Creating the Greek CELEX database,
technical or managerial challenge?
CELEX is the interinstitutional computerized documentation system for European Community law. It is a database that contains acts of Community legislation and case law with their full text, as well as bibliographical data on preparatory acts and parliamentary questions. (see ref. 1.).
CELEX has been established as a multilingual system because the Treaties provide for nine official working languages. This multilingual aspect of CELEX is not a mere luxury but rather a matter of primary importance for the European citizen: Community law supersedes in many cases national law and that is the reason why CELEX, the main distribution channel for Community law, is considered a pillar of the united Europe of 1993.

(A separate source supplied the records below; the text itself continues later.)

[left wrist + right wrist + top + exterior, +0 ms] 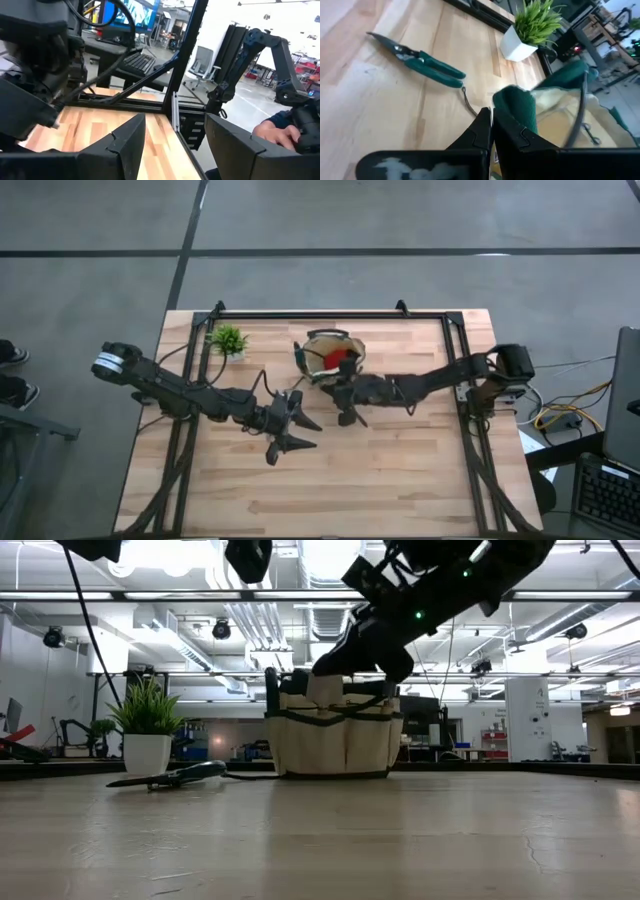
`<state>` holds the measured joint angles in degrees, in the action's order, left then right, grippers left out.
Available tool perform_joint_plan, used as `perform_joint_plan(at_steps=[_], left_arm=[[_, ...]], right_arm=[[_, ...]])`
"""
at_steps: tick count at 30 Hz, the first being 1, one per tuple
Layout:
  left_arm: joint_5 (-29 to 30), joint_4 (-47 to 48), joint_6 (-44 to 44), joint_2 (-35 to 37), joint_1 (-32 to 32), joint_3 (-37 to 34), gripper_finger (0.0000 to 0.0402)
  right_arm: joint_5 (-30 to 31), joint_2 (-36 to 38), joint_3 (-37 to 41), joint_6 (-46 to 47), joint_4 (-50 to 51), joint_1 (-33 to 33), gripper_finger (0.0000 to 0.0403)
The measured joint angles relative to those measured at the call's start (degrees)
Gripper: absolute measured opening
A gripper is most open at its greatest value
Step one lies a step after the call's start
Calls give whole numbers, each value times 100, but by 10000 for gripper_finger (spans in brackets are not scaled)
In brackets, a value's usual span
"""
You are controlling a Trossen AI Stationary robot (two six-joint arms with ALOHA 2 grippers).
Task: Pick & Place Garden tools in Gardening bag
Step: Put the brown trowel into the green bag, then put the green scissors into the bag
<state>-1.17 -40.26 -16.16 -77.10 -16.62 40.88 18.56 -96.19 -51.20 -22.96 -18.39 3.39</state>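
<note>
Right claw at the bag's rim, one pruner loose on the table

The right claw (491,131) is clenched with nothing visibly between its fingers, just beside the green-trimmed rim of the gardening bag (335,737), which stands upright toward the table's (400,470) far edge with a red-headed tool (338,359) inside. A green-handled pruner (422,61) lies flat on the wood, apart from that claw, near the potted plant (147,730). The left claw (170,145) is released, hanging mid-table, well apart from the bag.
</note>
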Motion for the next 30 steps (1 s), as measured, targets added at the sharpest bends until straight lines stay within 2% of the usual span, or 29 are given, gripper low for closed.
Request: perform_joint_plan(at_steps=[7,15,22,30], left_arm=[[84,436,261,11,-46,0,209],[187,848,87,17,-40,0,209],[897,1745,124,17,-34,0,209],[1976,2853,-119,17,-35,0,209]], right_arm=[[-206,29,0,17,-57,-69,18],[4,95,-2,-17,-105,-110,114],[91,280,-2,-59,-154,-61,189],[90,715,0,-124,-137,69,217]])
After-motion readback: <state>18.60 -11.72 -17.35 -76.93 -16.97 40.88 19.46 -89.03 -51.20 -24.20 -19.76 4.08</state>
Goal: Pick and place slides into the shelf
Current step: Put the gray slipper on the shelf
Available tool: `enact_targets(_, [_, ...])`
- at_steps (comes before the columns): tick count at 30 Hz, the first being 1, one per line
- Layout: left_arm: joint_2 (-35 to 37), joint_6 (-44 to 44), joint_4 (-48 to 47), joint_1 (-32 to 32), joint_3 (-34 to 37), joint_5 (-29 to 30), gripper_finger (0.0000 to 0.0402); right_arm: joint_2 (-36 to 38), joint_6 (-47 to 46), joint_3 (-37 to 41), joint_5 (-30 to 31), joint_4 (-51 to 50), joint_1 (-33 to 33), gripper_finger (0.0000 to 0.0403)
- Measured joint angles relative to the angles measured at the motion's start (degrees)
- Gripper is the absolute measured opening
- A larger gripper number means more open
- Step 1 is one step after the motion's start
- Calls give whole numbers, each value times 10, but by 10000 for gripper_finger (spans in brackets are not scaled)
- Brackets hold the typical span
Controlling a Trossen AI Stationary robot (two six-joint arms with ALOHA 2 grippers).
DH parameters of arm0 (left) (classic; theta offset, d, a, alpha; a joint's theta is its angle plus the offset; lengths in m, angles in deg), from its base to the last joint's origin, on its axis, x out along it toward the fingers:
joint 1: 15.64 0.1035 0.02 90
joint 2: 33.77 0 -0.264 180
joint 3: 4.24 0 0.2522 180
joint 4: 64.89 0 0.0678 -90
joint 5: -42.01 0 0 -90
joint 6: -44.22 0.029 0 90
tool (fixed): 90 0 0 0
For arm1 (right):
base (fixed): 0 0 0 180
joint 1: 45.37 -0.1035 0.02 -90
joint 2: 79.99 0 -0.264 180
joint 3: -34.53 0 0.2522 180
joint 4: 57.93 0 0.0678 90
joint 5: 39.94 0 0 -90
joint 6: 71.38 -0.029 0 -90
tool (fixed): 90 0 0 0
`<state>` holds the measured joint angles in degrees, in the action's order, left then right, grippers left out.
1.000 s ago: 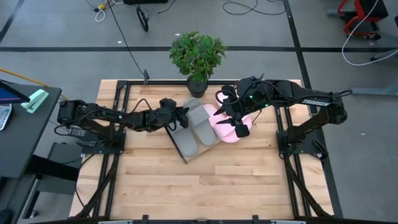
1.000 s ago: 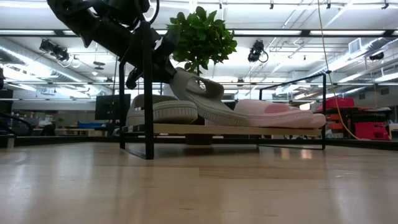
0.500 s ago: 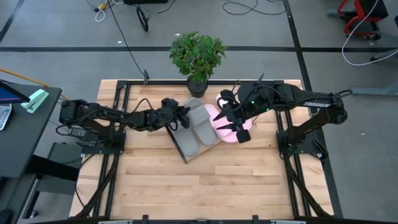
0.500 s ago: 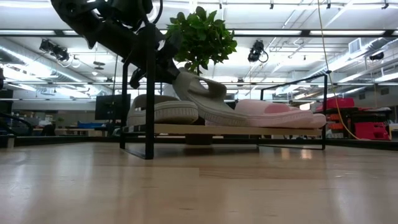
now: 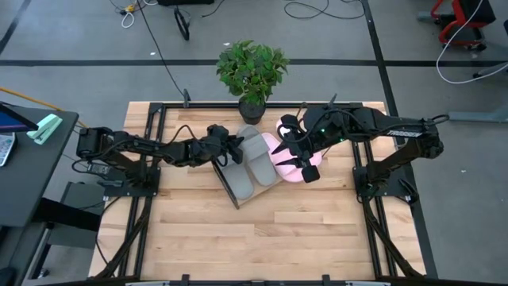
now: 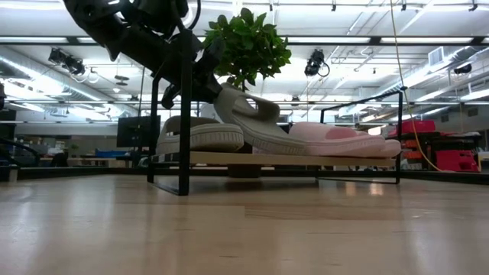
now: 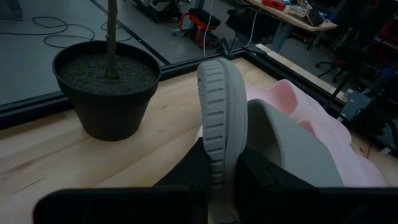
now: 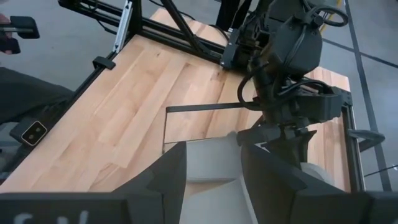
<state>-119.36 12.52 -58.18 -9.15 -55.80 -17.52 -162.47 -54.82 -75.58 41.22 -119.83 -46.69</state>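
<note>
My left gripper (image 5: 231,151) (image 7: 217,169) is shut on one grey slide (image 5: 259,157) (image 6: 248,122), which slants down toward the shelf (image 5: 237,195) (image 6: 252,159). The other grey slide (image 5: 241,175) (image 6: 200,137) lies flat on the shelf board. The pink pair (image 5: 286,165) (image 6: 336,137) lies beside them, toward the table's right. My right gripper (image 5: 299,161) (image 8: 212,177) hovers open over the pink pair and faces the left gripper. My left gripper pinches the grey slide's sole edge (image 7: 219,134) at its raised end between the two fingers (image 7: 264,183), reaching in from the table's left. The slide stands on edge and tilted. Its raised end (image 6: 221,95) is in the air and its lower end (image 6: 286,143) rests by the pink slides.
A potted plant (image 5: 252,67) (image 7: 109,93) stands just beyond the shelf at the table's far edge. Black frame rails (image 5: 157,143) run along the table's left and right sides. Bare wooden tabletop (image 5: 254,238) stretches out on the shelf's near side.
My right gripper has shifted a little toward the table's left, over the pink pair, and its arm has changed its bend. My left gripper has carried the tilted grey slide slightly toward the table's right.
</note>
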Motion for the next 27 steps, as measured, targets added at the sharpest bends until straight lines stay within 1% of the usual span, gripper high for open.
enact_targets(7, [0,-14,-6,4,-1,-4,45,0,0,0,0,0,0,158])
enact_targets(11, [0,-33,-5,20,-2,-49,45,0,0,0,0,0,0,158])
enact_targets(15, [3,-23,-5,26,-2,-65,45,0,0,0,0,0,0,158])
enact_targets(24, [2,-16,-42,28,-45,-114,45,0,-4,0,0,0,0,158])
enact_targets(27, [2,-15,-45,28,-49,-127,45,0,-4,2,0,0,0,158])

CELEX exists already in French, English, German, Dutch and Italian. The Danish and Greek versions are under preparation while the Spanish and the Portuguese versions are to follow.

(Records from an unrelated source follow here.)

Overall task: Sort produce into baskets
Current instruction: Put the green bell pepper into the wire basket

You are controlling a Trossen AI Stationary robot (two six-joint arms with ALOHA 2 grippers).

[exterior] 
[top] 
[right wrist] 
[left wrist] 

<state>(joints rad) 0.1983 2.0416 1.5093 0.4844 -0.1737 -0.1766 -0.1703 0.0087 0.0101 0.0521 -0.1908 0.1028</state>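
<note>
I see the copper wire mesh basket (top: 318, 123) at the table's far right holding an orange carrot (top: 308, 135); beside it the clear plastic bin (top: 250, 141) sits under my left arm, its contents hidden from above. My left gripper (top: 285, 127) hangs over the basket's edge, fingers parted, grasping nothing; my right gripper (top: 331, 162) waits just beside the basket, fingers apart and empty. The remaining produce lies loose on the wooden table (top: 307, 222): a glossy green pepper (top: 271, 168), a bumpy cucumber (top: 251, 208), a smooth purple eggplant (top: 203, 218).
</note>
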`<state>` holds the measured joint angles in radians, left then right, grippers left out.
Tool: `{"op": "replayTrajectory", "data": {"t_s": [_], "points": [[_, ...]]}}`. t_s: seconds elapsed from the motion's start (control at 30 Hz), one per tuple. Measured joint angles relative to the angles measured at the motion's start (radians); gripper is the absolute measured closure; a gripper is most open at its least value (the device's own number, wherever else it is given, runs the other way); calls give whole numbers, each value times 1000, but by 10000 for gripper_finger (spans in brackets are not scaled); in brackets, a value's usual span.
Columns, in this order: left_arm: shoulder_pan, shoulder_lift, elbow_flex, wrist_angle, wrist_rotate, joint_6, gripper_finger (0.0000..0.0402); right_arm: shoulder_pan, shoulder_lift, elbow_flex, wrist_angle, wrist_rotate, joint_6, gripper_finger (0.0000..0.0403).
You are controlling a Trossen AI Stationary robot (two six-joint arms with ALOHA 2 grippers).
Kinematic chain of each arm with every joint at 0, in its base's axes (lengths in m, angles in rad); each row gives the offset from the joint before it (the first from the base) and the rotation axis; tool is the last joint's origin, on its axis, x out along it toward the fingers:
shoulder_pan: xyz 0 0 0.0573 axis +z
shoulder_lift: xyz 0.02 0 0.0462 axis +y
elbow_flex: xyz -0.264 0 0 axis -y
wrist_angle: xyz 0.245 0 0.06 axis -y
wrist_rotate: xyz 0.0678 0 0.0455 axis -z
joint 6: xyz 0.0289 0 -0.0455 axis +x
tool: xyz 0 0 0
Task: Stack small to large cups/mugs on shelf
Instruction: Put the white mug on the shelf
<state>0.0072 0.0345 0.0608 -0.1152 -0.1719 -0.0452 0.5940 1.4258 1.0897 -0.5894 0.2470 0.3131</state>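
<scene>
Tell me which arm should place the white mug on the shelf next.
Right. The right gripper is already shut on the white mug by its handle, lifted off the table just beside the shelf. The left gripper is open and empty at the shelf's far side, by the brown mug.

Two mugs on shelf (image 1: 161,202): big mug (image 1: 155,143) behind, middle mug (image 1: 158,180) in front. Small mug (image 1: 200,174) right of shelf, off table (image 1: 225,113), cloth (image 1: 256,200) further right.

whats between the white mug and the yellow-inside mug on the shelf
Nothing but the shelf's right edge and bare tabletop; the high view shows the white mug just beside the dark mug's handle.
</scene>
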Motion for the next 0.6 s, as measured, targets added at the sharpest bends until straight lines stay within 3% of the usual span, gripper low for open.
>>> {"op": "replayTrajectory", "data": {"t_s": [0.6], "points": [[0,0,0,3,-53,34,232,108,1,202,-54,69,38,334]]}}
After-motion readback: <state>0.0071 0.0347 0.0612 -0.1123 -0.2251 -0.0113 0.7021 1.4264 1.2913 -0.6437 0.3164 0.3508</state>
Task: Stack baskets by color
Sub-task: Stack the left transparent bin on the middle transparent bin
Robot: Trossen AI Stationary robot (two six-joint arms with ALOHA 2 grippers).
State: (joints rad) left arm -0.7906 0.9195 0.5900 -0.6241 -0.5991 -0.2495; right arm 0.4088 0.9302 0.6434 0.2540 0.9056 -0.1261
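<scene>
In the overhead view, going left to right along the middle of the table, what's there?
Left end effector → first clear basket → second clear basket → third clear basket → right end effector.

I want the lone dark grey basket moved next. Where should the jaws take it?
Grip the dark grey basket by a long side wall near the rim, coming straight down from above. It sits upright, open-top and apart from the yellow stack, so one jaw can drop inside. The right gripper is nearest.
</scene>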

2. THE TECHNICAL CHALLENGE OF MULTILINGUISM
The existing versions of CELEX do not contain special Latin characters (i.e. accented French or German letters); the code used for these versions is the basic alphabet (ISO 646). Texts with special characters are transposed into standard ASCII. In addition texts are further transposed into upper case (“appauvrissement”). Some characters are transliterated as one character and some as two (see Table 1).

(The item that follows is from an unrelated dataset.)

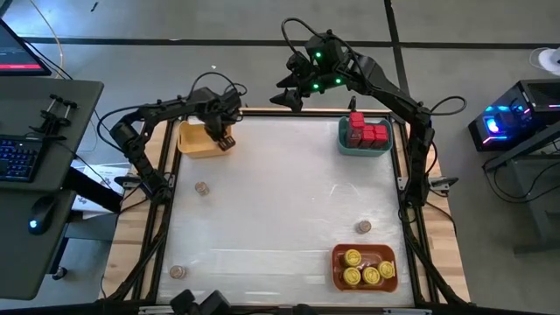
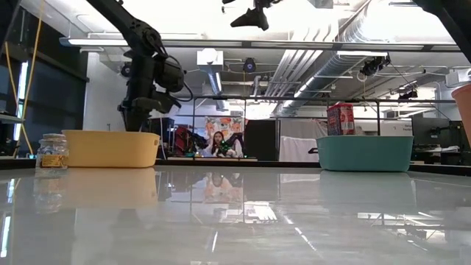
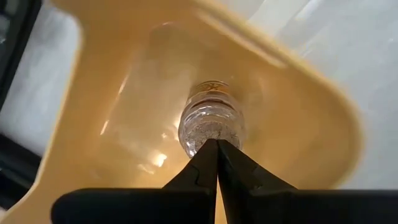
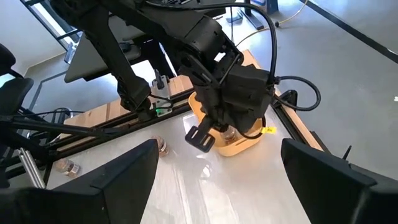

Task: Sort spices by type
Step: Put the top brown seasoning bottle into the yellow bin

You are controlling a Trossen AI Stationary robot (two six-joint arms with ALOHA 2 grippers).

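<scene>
My left gripper [image 1: 224,138] is shut and reaches down into the yellow bin [image 1: 198,142] at the far left. Its tips [image 3: 216,148] stand just over a small clear jar with tan-brown contents [image 3: 209,122] inside the bin. My right gripper [image 4: 217,186] is open and empty, raised high above the table's far edge [image 1: 290,94]. Red tins [image 1: 366,133] sit in the teal bin [image 1: 343,140]. Yellow-lidded jars [image 1: 363,268] sit in the orange bin [image 1: 337,278]. Three tan-brown jars stand on the table at the left [image 1: 202,188], the near left [image 1: 178,272] and the right [image 1: 363,227]. My left gripper's shut fingertips [image 3: 211,155] point down at the near side of the jar [image 3: 205,140] in the yellow bin. I cannot tell whether they touch it. The jar rests on the bin's floor.
The middle of the white table [image 1: 280,201] has free room. The low view shows the yellow bin [image 2: 110,149], the teal bin [image 2: 364,152] and one jar [image 2: 51,154] at the left. A person [image 2: 218,143] sits in the room beyond the table. A desk with a keyboard [image 1: 22,157] stands left of the table.
</scene>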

TABLE 1: TRANSLITERATION OF SPECIAL LATIN CHARACTERS IN CELEX DOCUMENTS (apauvrissement).
(upper case letters are similarly transliterated as one or two capital letters, or as one capital and one lowercase, if they are in the beginning of a word)
The creation of a Greek CELEX database in such a “poor” environment is possible. One way would be to replace lower case Latin letters with upper case Greek ones or replace the Latin alphabet by the Greek. Serious problems would arise if these solutions were adopted; in fact, legal texts written only in upper case letters are not recognized as binding in Greece. On the other hand, the Community’s legal texts in Greek do contain words in Latin (“sui generis” decisions, “ad hoc” committees, ËSPRIT” programme) that cannot be translated or transliterated into Greek and can in fact constitute useful search terms in the context of a Greek database. Last but not least the accents can in no way be omitted from Greek texts. In Greek, accents mark the syllable that is stressed and can play an important role in making the meaning of a work clear. Words may be written the same but have different meanings, depending on the syllable that is stressed (see Table 2, ref. 2).
TABLE 2: POLYSEMY IN GREEK WORDS (table adapted from ref. 4)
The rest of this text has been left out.